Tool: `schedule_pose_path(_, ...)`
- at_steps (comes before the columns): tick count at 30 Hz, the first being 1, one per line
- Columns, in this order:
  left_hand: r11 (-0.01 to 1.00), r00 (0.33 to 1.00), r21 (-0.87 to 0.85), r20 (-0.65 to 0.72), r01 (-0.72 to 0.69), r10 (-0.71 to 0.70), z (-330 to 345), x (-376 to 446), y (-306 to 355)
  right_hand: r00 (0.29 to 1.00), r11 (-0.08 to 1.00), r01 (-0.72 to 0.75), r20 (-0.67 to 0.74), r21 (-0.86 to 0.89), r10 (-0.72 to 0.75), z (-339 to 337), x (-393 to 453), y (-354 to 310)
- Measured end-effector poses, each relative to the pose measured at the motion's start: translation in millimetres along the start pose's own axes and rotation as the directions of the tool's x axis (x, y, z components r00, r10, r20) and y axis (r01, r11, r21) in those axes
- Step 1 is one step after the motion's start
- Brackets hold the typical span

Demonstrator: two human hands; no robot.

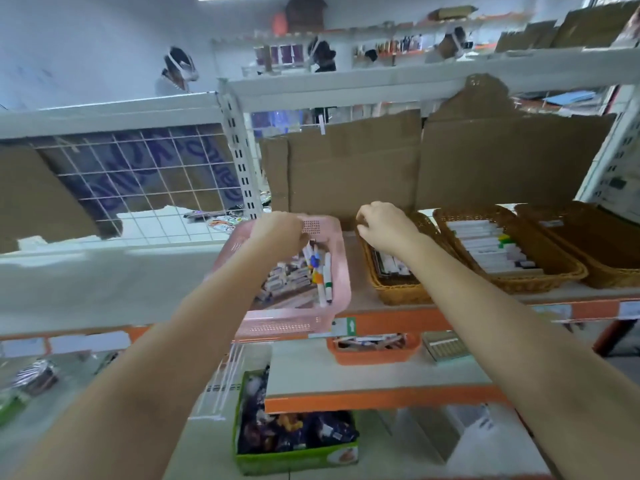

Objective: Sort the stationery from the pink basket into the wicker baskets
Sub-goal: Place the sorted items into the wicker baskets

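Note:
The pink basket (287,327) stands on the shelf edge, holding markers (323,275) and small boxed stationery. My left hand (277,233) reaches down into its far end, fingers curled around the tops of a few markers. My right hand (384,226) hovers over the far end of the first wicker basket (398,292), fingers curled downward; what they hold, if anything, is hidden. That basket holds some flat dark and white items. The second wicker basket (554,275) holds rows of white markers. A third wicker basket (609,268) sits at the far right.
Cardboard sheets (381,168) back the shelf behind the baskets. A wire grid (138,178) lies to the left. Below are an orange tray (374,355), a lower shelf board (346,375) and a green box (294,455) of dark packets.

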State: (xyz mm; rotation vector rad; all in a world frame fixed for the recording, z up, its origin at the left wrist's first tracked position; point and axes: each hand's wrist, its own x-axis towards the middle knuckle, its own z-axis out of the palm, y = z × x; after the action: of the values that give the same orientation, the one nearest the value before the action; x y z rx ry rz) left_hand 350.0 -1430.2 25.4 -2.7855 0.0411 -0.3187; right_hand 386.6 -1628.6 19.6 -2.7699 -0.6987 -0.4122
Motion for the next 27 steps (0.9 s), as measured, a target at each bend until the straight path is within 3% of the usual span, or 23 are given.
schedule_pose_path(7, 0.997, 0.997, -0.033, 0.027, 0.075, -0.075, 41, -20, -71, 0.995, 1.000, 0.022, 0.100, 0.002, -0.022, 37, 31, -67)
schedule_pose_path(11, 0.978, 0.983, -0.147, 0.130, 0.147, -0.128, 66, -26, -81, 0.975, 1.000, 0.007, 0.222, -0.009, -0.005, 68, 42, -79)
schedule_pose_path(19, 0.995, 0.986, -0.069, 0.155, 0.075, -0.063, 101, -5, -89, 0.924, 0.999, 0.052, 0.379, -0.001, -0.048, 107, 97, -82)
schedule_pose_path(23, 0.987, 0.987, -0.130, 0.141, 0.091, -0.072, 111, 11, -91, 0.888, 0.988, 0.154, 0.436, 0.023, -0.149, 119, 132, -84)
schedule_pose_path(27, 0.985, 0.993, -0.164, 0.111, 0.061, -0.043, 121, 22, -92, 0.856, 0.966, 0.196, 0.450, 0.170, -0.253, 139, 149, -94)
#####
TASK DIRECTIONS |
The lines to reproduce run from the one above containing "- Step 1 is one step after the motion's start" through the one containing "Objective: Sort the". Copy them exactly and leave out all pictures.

YOUR SOLUTION |
- Step 1 is one step after the motion's start
- Brackets hold the typical span

Demonstrator: two human hands; no robot.


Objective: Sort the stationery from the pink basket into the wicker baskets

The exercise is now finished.